Genome-wide association studies (GWAS) and candidate gene analyses have led to the discovery of several dozen genetic polymorphisms associated with
breast cancer susceptibility, many of which are considered well-established risk factors for the disease. Despite attempts to replicate these same variant-disease associations in African Americans, the evaluable populations are often too small to produce precise or consistent results. We estimated the associations between 83 previously identified single nucleotide polymorphisms (SNPs) and
breast cancer among Carolina
Breast Cancer Study (1993-2001) participants using maximum likelihood, Bayesian, and hierarchical methods. The selected SNPs were previous GWAS hits (n = 22), near-hits (n = 19), otherwise well-established risk loci (n = 5), or located in the same genes as selected variants (n = 37).

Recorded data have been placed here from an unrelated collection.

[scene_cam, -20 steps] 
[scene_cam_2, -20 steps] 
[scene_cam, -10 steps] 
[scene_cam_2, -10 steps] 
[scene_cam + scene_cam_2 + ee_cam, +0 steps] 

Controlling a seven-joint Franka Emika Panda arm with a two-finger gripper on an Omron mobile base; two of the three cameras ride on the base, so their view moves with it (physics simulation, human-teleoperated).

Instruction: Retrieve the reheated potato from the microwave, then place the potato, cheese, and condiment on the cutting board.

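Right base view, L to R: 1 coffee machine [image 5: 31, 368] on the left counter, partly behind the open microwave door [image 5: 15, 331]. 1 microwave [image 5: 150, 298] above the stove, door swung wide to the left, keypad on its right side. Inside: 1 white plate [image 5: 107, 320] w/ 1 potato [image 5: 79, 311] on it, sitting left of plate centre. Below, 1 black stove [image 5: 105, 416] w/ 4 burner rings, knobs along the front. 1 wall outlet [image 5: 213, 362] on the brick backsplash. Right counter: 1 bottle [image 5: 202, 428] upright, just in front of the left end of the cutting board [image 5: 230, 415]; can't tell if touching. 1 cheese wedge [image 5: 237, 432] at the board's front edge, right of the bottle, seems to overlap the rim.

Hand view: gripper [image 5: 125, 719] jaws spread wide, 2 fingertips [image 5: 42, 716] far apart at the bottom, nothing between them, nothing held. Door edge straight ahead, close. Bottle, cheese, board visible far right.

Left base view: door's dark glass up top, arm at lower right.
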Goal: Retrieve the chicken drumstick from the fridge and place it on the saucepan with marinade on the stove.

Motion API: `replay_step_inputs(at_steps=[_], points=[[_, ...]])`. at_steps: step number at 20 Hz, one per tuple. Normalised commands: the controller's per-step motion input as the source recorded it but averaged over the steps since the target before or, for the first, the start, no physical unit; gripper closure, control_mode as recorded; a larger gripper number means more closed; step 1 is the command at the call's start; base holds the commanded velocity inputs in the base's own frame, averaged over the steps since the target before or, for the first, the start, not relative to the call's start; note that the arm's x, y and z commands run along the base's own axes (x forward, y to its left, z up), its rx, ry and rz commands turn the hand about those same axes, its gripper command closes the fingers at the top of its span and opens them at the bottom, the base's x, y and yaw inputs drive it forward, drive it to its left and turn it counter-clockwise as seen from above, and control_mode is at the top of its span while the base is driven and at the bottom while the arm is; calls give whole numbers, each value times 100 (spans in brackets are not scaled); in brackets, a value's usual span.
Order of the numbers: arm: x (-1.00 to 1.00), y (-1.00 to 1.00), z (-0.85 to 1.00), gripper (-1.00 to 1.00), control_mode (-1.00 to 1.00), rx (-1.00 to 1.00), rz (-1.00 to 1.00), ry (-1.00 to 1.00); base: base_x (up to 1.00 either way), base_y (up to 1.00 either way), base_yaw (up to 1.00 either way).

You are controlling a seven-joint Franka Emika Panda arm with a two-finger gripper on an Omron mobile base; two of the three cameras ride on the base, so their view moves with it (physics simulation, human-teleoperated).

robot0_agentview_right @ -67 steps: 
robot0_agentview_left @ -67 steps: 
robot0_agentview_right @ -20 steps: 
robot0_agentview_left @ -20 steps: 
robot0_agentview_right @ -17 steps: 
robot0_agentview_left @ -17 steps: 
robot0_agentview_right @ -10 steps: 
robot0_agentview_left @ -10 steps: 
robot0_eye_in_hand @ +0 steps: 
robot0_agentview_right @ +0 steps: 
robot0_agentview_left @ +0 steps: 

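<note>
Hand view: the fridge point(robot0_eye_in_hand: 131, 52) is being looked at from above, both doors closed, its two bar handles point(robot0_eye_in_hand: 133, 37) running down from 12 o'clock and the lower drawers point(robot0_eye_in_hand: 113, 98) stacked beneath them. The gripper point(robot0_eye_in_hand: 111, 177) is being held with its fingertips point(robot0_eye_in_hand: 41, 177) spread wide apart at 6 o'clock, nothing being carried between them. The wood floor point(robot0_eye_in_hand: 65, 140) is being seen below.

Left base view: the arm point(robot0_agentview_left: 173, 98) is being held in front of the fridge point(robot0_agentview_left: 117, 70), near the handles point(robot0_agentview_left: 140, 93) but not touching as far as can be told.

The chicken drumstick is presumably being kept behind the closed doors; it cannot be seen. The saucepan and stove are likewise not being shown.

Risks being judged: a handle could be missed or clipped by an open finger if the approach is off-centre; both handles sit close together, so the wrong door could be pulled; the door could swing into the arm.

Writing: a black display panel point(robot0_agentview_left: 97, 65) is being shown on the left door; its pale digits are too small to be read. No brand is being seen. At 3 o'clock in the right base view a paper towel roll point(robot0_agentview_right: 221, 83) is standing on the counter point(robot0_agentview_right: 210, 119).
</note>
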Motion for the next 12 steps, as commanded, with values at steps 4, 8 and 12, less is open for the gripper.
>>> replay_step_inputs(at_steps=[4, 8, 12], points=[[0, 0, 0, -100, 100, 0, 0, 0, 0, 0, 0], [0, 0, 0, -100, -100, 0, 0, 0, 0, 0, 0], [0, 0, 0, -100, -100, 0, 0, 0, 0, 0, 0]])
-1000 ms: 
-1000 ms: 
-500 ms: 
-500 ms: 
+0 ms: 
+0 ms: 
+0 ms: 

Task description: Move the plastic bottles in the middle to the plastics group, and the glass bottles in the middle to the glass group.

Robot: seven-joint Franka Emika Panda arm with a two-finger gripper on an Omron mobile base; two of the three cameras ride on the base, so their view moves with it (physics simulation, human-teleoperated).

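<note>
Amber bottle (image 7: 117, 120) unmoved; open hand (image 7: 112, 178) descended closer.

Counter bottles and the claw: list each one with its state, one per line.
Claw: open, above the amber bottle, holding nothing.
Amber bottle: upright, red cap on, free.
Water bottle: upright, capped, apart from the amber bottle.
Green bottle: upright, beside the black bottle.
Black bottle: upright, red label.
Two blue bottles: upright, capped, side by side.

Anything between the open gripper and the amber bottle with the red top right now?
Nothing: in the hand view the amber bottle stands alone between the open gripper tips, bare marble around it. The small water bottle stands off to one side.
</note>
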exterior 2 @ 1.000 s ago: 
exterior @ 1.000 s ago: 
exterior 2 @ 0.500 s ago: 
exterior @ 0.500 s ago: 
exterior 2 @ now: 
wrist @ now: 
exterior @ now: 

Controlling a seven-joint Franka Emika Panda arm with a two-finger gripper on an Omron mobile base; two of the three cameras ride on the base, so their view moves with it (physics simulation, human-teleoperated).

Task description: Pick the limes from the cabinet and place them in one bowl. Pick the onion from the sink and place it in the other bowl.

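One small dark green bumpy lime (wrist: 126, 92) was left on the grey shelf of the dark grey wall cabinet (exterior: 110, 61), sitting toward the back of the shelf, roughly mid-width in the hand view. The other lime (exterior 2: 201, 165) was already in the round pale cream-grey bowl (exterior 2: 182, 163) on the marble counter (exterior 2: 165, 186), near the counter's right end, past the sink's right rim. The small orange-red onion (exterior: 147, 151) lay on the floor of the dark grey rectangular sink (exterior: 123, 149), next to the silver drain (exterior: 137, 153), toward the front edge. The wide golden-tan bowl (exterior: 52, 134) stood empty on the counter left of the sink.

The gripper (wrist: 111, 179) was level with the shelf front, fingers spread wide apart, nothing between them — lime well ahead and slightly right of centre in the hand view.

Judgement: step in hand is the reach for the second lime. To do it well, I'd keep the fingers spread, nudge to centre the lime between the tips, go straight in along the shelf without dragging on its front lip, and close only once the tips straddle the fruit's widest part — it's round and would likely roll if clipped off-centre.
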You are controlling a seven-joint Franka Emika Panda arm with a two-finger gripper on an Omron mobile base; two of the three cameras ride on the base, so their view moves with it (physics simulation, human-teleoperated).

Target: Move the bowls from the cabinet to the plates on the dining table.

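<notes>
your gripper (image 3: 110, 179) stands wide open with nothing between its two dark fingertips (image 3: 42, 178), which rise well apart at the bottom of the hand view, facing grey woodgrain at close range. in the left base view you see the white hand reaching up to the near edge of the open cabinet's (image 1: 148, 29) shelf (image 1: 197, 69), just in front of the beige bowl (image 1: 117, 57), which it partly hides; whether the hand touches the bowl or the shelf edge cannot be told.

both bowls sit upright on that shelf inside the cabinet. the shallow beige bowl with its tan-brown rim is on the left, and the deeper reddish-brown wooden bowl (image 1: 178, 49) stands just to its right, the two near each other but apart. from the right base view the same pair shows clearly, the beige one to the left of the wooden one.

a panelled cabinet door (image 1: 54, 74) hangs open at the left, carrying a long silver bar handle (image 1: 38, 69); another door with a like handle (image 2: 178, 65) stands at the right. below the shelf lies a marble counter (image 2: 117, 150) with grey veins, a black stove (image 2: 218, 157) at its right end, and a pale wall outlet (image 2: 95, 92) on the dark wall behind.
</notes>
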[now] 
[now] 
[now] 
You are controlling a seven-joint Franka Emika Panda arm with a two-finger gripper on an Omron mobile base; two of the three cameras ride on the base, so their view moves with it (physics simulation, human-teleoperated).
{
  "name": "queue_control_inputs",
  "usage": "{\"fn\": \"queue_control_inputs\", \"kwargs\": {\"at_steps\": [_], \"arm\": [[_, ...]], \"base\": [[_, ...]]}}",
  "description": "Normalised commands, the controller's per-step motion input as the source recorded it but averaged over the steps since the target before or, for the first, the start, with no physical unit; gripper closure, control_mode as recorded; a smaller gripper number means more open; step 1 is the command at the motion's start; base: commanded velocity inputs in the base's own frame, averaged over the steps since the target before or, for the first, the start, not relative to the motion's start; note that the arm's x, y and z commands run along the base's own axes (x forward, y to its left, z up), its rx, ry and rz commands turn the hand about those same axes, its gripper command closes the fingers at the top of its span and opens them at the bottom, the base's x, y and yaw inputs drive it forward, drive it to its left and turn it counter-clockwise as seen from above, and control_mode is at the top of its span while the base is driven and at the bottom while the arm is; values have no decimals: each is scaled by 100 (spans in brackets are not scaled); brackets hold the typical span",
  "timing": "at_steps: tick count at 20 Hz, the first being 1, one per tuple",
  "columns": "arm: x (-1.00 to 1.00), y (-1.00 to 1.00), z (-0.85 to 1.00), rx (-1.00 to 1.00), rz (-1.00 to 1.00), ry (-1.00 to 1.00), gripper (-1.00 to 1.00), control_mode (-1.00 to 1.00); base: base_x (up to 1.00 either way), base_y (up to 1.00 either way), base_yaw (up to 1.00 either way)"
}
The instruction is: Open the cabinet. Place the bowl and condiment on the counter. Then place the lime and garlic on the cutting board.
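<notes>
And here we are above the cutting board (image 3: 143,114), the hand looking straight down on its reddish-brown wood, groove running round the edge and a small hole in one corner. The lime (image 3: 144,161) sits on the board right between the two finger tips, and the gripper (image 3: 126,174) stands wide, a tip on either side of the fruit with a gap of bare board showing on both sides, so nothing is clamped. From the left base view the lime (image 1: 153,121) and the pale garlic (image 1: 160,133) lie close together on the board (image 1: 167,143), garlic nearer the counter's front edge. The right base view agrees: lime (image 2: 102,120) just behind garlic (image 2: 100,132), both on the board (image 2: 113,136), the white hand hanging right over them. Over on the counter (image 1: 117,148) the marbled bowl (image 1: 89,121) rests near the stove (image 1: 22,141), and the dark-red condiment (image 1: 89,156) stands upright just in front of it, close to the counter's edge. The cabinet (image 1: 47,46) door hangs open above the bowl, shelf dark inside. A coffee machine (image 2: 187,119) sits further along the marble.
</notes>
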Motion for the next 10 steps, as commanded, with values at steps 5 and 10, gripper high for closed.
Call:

We successfully replicated 18 GWAS-identified SNPs in whites (n = 2,352) and 10 in African Americans (n = 1,447). SNPs in the
fibroblast growth factor receptor 2 gene (FGFR2) and the TOC high mobility group box family member 3 gene (TOX3) were strongly associated with
breast cancer in both races. SNPs in the mitochondrial
ribosomal protein S30 gene (MRPS30),
mitogen-activated protein kinase kinase kinase 1 gene (MAP3K1), zinc finger, MIZ-type containing 1 gene (ZMIZ1), and H19, imprinted maternally expressed transcript gene (H19) were associated with
breast cancer in whites, and SNPs in the
estrogen receptor 1 gene (ESR1) and H19 gene were associated with
breast cancer in African Americans. We provide precise and well-informed race-stratified odds ratios for key
breast cancer-related SNPs. Our results demonstrate the utility of Bayesian methods in genetic epidemiology and provide support for their application in small, etiologically driven investigations.